L’hypothèse a cependant fait long feu. Les volontaires en bonne santé qui participent à de telles études ne sont à vrai dire pas comparables à la moyenne de la population. Ils s’intéressent aux questions de santé et mangent souvent plus de fruits que la moyenne des malades dans les hôpitaux. Pour exclure ce facteur, on a donc interrogé sur leurs habitudes alimentaires des centaines de milliers de personnes encore en bonne santé et, dix ans plus tard, on a regardé qui parmi elles avait ou avait eu un cancer. Aucun lien particulier entre la consommation de fruits et cette maladie n’est alors apparu. Dès lors, les spécialistes pensent que les fruits ont peu d’effets pour contrer la plupart des types de cancer. Pourtant, on pensait avoir trouvé, il y a une quinzaine d’années, une catégorie de substances que les fruits contiennent et qui ont une action salutaire : les flavonoïdes. Ce sont des antioxydants, qui empêchent l’altération des protéines et de l’ADN par des radicaux libres oxygénés. On trouve des flavonoïdes – appelés aussi polyphénols – dans le thé, les fruits, les légumes, le vin rouge. On a longtemps espéré que les antioxydants avaient des vertus préventives contre les maladies cardio-vasculaires et le cancer, affections que l’on associait à des effets nocifs de l’oxygène. Mais la vitamine C et la vitamine E sont aussi des antioxydants et il s’avère que ces vitamines, même en grandes quantités, ne préviennent ni les infarctus ni les cancers. L’impact des flavonoïdes reste par conséquent incertain.
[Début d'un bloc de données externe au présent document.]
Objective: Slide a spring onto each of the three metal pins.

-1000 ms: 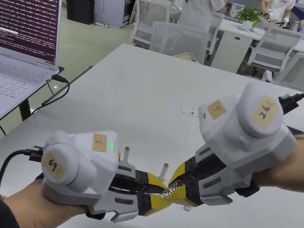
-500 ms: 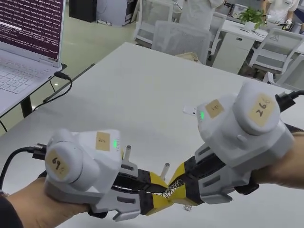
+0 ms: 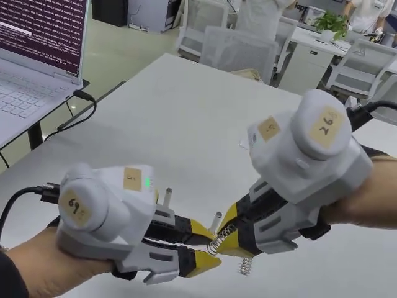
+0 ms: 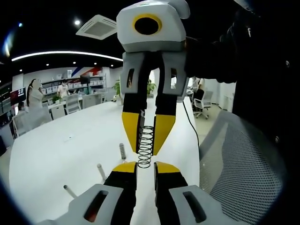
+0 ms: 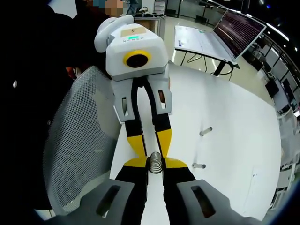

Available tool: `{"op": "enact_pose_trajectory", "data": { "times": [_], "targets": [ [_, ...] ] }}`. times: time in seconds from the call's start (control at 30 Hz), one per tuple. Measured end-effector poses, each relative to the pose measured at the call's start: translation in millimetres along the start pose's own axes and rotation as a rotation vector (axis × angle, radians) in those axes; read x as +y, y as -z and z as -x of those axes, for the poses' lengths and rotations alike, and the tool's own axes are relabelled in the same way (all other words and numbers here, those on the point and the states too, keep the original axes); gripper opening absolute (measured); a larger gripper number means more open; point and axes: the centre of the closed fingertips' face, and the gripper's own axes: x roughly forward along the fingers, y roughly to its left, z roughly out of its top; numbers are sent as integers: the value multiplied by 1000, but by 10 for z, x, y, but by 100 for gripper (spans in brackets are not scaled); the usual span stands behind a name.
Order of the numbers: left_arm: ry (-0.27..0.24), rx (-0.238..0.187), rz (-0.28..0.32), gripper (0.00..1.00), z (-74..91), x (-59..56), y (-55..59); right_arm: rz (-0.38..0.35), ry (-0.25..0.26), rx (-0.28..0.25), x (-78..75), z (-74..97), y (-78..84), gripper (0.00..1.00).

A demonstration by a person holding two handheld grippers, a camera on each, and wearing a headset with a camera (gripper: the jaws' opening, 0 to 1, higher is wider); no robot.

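A small steel spring (image 3: 216,238) (image 4: 146,145) hangs tilted in the air, with my right gripper (image 3: 231,231) (image 5: 155,163) shut on its upper part. In the right gripper view I see it end-on. My left gripper (image 3: 207,246) (image 4: 145,168) faces the right one, jaws a little apart, and the spring's free lower end sits loosely in their gap. Two bare metal pins (image 3: 166,200) (image 3: 215,221) stand upright on the white table (image 3: 186,118) just behind the jaws. They also show as pins (image 4: 100,171) (image 5: 205,131). A second spring (image 3: 246,266) (image 4: 122,151) rests on the table below the right gripper.
An open laptop (image 3: 31,56) sits at the far left, its black cable (image 3: 84,108) trailing along the table's left edge. Mesh office chairs (image 3: 236,46) and desks stand beyond the far edge. A mesh chair back (image 4: 243,159) is close behind me.
The right gripper has risen and tilted, lifting the spring so that it now slants downward. The left gripper has held its place.
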Motion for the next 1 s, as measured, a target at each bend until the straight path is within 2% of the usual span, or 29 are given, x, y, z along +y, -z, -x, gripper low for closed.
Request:
{"op": "enact_pose_trajectory", "data": {
  "times": [0.3, 0.47, 0.6, 0.73, 1.0],
  "targets": [
    [-13, -11, 57, 22, 89, 31, 39, 11, 10, 3, -55, 22, -51, 8],
    [11, -12, 80, 32, 122, -37, 66, 8, 21, -1, -89, 49, -60, 8],
    [7, -10, 92, 45, 134, -59, 91, 7, 24, 0, -97, 58, -52, 8],
    [7, -10, 112, 51, 166, -78, 101, 11, 26, 2, -105, 70, -58, 8],
    [1, -6, 137, 72, 210, -109, 114, 21, 31, -2, -130, 80, -114, 8]
  ]
}}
Il ne faut donc pas attendre de miracles des vitamines présentes dans les fruits, qui ne sont plus pour nous la merveilleuse source de santé qu’ils représentaient pour les matelots du XVIIIe siècle. Aucun fruit ne contient de la vitamine D, de la vitamine B12 ou de l’iode, les trois principaux nutriments qui ne sont pas assez consommés par certains Néerlandais. Les fruits sont à vrai dire surtout bons pour ce qu’ils ne contiennent pas. Ce sont des en-cas ou des desserts inoffensifs qui recèlent peu de calories : une pomme contient moins d’un quart des calories contenues dans une barre de Mars.